* [EXERCISE AIM]: The answer must consist only of the lines from the line with "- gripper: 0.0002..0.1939" to the line with "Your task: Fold", both included, exactly as they stand below.

* [PROVIDED MATERIAL]:
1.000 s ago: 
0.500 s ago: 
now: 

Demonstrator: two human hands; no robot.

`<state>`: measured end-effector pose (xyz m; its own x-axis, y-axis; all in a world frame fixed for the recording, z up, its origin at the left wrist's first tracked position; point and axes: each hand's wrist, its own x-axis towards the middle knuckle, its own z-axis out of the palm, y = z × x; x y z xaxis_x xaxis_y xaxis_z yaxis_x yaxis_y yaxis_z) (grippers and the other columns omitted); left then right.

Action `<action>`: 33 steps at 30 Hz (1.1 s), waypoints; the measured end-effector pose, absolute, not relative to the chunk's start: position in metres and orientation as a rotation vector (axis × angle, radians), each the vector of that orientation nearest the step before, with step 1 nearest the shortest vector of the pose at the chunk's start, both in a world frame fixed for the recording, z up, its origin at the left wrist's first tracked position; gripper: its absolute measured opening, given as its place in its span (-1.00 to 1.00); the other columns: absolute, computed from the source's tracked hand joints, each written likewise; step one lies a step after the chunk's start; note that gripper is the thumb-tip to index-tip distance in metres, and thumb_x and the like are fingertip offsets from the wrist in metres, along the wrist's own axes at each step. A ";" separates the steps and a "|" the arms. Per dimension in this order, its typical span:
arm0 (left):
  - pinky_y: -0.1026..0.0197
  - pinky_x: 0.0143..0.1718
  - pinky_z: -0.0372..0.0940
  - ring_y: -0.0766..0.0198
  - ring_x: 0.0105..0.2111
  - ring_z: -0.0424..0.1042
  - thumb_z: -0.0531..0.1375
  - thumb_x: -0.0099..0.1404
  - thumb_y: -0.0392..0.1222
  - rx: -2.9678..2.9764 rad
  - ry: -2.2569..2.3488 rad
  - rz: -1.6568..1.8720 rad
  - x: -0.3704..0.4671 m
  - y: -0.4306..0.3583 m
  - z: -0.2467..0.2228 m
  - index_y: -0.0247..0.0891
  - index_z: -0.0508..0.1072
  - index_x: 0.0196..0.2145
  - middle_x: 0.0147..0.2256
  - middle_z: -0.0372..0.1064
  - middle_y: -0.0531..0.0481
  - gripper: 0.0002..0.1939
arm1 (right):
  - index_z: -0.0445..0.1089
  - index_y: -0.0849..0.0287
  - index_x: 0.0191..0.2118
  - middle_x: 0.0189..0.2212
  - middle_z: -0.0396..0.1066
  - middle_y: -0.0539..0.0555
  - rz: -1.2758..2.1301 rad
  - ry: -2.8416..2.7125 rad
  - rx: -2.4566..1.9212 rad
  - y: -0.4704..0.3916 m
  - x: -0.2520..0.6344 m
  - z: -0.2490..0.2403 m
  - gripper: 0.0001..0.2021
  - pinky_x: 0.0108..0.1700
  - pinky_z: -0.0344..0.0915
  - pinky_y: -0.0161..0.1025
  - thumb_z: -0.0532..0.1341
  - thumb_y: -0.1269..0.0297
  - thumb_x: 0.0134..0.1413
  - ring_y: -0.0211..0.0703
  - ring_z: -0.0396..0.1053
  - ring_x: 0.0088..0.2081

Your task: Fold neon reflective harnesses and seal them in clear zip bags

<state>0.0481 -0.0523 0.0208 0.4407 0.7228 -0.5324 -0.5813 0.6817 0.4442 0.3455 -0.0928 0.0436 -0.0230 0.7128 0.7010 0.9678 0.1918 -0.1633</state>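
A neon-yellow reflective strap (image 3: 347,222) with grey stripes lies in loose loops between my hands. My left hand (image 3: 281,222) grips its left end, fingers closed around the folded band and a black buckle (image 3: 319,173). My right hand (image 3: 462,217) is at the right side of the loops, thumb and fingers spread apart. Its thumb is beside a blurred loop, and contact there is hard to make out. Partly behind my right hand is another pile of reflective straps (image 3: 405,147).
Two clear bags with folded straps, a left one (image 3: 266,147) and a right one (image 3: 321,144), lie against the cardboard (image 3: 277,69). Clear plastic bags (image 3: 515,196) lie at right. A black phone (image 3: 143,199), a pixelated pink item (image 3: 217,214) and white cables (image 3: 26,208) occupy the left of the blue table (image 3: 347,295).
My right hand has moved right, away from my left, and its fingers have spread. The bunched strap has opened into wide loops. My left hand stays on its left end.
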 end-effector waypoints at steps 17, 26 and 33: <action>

* [EXERCISE RESULT]:
  - gripper: 0.0002..0.1939
arm1 (right):
  - index_z: -0.0445..0.1089
  - index_y: -0.0849..0.0287
  - index_x: 0.0191..0.2118
  - middle_x: 0.0189..0.2212
  - middle_z: -0.0396..0.1066
  - middle_y: -0.0539..0.0555
  - rz: -1.2758..2.1301 rad
  - ry: -2.8416..2.7125 rad
  - rx: -2.4566..1.9212 rad
  - y: -0.4704..0.3916 m
  - x: -0.2520..0.6344 m
  - z: -0.2490..0.2403 m
  - gripper: 0.0001..0.2021
  - pinky_x: 0.0108..0.1700
  - pinky_z: -0.0344..0.0915
  - pinky_y: -0.0161..0.1025
  - thumb_z: -0.0532..0.1341
  - thumb_y: -0.1269..0.0297
  - thumb_x: 0.0134..0.1413
  - ring_y: -0.0211..0.0703
  - ring_z: -0.0396..0.1053
  - ring_x: 0.0088..0.2081

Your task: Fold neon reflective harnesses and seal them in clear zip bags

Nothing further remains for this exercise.